# DESCRIPTION OF THE TASK
Copy out each line of the data that holds the word "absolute".

============

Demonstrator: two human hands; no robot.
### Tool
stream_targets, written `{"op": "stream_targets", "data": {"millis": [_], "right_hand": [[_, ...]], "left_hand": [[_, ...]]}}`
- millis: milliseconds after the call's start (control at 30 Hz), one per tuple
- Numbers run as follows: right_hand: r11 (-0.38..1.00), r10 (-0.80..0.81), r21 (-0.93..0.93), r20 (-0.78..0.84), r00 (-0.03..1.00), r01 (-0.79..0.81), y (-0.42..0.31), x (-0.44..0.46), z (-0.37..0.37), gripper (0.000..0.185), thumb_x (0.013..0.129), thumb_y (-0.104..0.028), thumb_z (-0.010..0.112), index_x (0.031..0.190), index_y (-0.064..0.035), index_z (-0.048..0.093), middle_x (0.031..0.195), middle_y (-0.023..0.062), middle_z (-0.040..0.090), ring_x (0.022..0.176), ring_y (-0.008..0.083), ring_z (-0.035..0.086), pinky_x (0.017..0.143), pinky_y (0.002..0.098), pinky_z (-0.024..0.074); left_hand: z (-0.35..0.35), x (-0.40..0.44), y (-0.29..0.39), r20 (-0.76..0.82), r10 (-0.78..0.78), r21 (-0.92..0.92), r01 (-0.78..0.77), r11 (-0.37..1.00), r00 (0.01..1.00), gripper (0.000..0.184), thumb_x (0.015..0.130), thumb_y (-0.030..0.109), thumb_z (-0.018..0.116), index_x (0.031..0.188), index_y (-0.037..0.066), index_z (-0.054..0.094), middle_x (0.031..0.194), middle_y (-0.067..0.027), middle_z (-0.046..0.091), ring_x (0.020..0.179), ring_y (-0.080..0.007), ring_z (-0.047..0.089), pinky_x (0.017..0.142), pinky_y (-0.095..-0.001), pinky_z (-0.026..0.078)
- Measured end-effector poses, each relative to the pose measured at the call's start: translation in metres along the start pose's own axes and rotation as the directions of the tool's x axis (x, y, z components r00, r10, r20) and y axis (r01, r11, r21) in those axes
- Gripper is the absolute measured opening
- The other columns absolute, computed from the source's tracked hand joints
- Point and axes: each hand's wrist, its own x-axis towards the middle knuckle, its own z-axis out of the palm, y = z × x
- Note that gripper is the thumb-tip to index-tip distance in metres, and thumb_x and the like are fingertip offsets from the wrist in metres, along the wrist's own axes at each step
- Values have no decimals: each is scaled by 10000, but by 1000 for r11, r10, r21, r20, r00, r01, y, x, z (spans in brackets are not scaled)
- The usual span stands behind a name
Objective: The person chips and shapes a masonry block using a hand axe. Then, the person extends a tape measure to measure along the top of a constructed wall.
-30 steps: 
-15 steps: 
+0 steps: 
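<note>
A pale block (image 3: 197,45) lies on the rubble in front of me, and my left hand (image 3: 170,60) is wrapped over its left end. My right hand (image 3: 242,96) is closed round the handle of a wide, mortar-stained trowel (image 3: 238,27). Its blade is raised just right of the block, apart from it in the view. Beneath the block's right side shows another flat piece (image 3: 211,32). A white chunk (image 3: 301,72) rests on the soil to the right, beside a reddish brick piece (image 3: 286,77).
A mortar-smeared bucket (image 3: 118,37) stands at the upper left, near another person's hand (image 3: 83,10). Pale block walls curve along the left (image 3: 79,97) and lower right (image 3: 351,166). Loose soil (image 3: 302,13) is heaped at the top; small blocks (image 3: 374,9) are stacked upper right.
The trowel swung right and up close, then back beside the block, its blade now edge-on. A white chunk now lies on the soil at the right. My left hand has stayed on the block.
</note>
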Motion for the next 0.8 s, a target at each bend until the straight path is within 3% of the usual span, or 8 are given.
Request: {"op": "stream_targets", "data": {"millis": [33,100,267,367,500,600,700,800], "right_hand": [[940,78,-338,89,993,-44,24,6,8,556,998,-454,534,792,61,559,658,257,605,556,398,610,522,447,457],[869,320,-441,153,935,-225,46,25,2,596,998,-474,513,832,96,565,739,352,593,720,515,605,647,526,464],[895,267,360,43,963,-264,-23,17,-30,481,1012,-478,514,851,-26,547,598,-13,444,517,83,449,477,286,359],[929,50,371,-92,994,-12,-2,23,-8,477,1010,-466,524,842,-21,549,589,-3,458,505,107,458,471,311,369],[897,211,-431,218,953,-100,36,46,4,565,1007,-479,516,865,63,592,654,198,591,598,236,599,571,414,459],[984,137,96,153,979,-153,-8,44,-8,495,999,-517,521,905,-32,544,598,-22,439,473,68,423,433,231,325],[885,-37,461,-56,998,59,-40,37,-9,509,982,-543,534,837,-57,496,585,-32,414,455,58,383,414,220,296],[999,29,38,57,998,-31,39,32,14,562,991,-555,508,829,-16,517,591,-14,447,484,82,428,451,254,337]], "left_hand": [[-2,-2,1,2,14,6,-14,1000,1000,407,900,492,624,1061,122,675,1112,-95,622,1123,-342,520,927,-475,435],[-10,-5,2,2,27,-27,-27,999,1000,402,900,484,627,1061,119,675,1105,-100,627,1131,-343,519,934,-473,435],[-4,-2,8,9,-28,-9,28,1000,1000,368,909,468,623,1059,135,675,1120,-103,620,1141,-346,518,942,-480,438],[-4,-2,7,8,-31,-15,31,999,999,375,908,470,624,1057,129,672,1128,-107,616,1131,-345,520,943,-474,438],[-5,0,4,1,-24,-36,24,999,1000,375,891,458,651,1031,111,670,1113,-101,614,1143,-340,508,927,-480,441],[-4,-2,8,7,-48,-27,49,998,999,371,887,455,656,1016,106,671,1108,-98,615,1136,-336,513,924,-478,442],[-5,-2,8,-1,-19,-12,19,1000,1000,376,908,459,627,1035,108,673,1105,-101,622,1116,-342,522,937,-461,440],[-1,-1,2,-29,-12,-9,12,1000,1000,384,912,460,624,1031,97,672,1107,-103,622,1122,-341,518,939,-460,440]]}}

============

# ANSWER BELOW
- Gripper is the absolute measured opening
- The other columns absolute, computed from the source's tracked hand joints

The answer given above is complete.